Monday, September 30, 2013

Pea soup

West Lake, Hangzhou, China 2007
Photograph by the author

While we fracture the habitat we can see — that is, the environment that larger organisms live in — the smaller one is turning into pea soup.

What I mean by this is that microbes, which are far more portable and perceive no real overall barriers to movement other than temperature and Ph, are spreading out of their micro-environments into new ones all over the planet at the greatest rate in the history of earth.

 This is because mankind carries and microbes with him wherever he goes, in his body, on his body, and in and on the artifacts, plants, and animals that he moves from place to place. Left to themselves, most of these objects (for example, floating logs) and creatures (land-based animals) don't move very far, or, if they do, carry a community of microbes that is in many ways specifically limited to the habits of their organism and the niches they frequent.  So a sea turtle, an albatross, a migratory herd mammal, do move microbe populations around, but within a describable set of boundaries.  The vast majority of microbes don't travel to completely new and novel environments so rapidly; their sheer size and attunement to the immediate surroundings prevent it.

Mankind has changed that a great deal, because he is extraordinarily mobile, especially in the past several centuries. Diseases have traveled with him; the introduction of smallpox to the Americas led to a holocaust which is only now being fully appreciated by archaeologists. It's possible that as much as 9/10 of the native populations, which used to be enormous, died off in a very brief period of time. More recent examples are the outbreaks of unique and objectively terrifying diseases such as AIDS, SARS and Ebola virus, which were originally resident in wild animal populations (monkeys, civet cats, and bats, respectively) but entered the human population due to increasing contact between wild animals and expanding communities of human beings.

These examples of dangerous diseases are just the ones that have come to our attention; and we are generally more preoccupied with diseases that affect us directly. Diseases such as white nose syndrome, which is wiping out bats on the East Coast of the United States, are equally destructive, but the overall tendency of the average person is to ignore what happens to animal populations.
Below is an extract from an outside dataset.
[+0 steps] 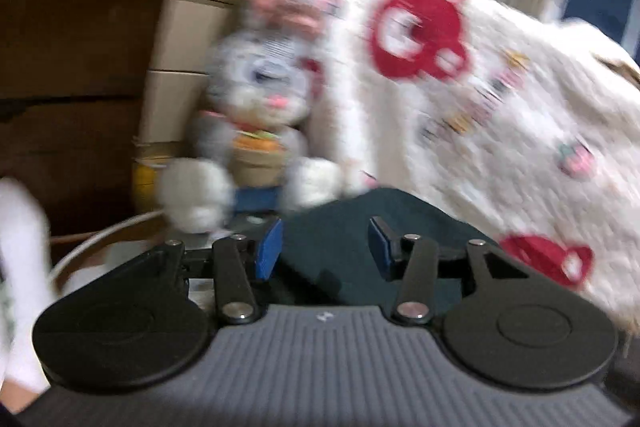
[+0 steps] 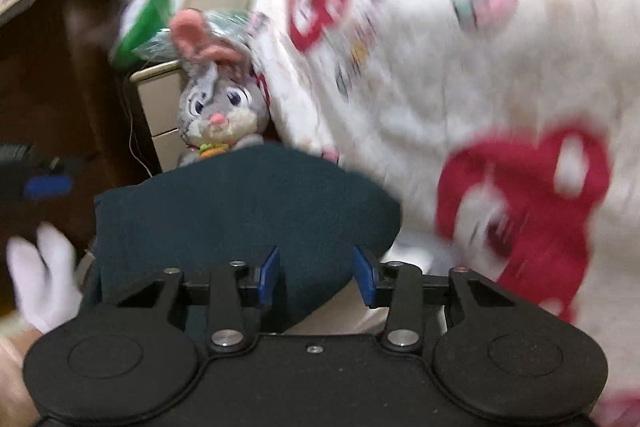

What is completely under-appreciated is that similar outbreaks of disease, invasion, and the crippling and fundamental alteration of species mixes is taking place on a microbial level. Human beings are carrying microbes into every corner of the globe and having dramatic impacts on the microbe mixes in those communities.  When highly active agencies such as human beings arrive on the scene, size, which used to limit the spread of bacterial and microbial populations, is no longer a liability when it comes to dispersal— it is an advantage. Remember this phrase — highly active agencies — we'll get back to it.

There are invasive microbes, just as there are invasive types of grass, birds, snakes, and so on. Because these invasions and "species disasters" are taking place on a microscopic level, we are completely unable to appreciate them—unless they directly affect us, or another large creature.

The difficulty here is that we are unable to evaluate the mixing and fundamental alteration of microbial communities until it is far too late to understand it.

In order to understand why this is vitally important, it's necessary to understand the role that microbe communities play in the existence of larger ecosystems. This, also, has been largely ignored in the biology community until the last decade or two, because microbes and fungi were considered to be small and relatively insignificant. The study of them is esoteric and limited to a tiny cadre of experts; intensive study of microbes for over a century meant the study of infectious diseases, and almost nothing else. One might argue that it was only the advent of the understanding of extremophiles that led mankind to understand there were extraordinary things outside of the questions raised by the medical field going on in the microbe community.

 In the next post, we'll engage in a brief discussion about the role of microbes and the larger communities they live in. In the meantime, keep in mind that we are creating a kind of pea soup around us, in which bacteria mix in completely novel ways, fundamentally altering the way that our ecosystems function.

These alterations are microscopic, and will take many centuries to play themselves out, but they are poised to have a profound and fundamental long-term impact on the mix of macroscopic species that we share our environment with.